澄んだ夜の風がこの世の現実感をより際立たせている気がした。
藤御堂本家とはいってもそれほどの警戒はされていない様子だな。
フフフ…この広大で整備の行き届いたこの屋敷の中庭は「奴ら」の墓標を立てるにはちょうどいい空間だ。
そしてこれから異変が渦巻くこの場には私の様な異物こそがふさわしい。
自らの体を覆っている黒いボディスーツはひとり佇む男の姿を夜の静けさの中に溶け込ませていた。
それと男が着けている白い仮面には一筋の涙が意匠として刻まれていて、溢れんばかりの男の自己実現欲求がにじみ出ているように感じる。
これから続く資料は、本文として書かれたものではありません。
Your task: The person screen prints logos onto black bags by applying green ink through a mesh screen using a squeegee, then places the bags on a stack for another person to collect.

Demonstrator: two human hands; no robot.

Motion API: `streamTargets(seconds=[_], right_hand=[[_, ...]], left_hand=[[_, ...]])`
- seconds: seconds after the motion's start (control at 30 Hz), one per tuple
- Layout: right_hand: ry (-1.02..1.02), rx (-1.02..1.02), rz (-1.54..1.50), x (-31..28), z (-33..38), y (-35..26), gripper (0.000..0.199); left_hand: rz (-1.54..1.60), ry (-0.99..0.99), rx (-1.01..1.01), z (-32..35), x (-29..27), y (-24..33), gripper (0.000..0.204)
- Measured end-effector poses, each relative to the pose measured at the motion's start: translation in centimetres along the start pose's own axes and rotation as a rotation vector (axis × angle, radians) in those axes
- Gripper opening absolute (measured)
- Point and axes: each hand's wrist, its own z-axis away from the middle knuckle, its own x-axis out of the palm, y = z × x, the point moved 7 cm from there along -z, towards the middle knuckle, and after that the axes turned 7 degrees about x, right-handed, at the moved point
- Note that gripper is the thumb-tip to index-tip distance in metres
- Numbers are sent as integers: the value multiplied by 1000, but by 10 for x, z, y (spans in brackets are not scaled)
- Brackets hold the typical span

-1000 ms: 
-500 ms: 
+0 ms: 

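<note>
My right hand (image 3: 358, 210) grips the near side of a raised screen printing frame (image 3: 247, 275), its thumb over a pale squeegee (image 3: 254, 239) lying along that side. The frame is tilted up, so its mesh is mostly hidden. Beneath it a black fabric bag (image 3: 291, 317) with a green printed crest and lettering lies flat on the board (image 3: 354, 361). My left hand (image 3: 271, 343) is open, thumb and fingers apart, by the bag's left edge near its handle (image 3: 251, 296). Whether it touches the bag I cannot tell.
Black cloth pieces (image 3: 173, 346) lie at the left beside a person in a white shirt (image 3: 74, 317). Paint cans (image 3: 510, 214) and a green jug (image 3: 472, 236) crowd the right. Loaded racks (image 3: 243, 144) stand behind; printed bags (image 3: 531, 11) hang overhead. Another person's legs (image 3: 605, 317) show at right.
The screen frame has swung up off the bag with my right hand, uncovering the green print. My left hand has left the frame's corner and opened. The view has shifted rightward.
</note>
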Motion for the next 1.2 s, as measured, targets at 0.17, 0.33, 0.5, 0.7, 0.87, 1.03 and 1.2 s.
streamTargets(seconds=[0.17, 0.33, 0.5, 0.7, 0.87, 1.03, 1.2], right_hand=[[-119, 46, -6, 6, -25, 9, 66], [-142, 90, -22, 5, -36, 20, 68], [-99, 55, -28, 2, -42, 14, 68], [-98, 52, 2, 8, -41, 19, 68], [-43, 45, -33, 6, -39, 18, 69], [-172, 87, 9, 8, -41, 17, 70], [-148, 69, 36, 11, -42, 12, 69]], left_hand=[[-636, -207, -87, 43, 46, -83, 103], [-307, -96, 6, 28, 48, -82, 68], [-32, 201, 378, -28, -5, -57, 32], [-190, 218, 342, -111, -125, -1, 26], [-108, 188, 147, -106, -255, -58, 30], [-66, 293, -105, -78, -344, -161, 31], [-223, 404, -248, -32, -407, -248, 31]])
いつまでも朝が来ないかのような宵闇の中、男は静かに来訪者を待つことにする。
舞台こそ借り物だが、今夜の主演は私だ。
この藤御堂本家の人間を器にすることで生まれる私の新たな人生をここから始める儀式。
その栄光の第一歩をこの新月の夜に刻むとしよう。
男は仮面から漏れ出しそうな歓喜と興奮を抑え込むとセッティングしてあった器具を稼働させ始める。
星明りだけの夜空を器具が放出する茜色の光が新たな絵柄に塗り替えていく。
その在りようは異質な彼の心の中を表現したような歪んだモノだ。
体内回帰を思わせる茜色の儀式場は彼の望んだ”英雄としての再誕”を叶えるために脈動し始めている。
…後はこの「異変」を感じ取れる”力有る者”が訪れて来るのを待つだけ。
その尊き天への捧げものが受領されれば私は運命をも従える存在となれる。
これからは思うがままの日々を紡いでいけるのだ。
男は自分の心に満ち溢れたる期待と願望を持て余して快哉の叫びを挙げた。
世界の歪みが彼を祝福さえしているような空気が彼を包み込んでいる。
駆除されるべき魔獣となった彼の咆哮は確かに運命を変えうる存在感を世界に向けて示していた。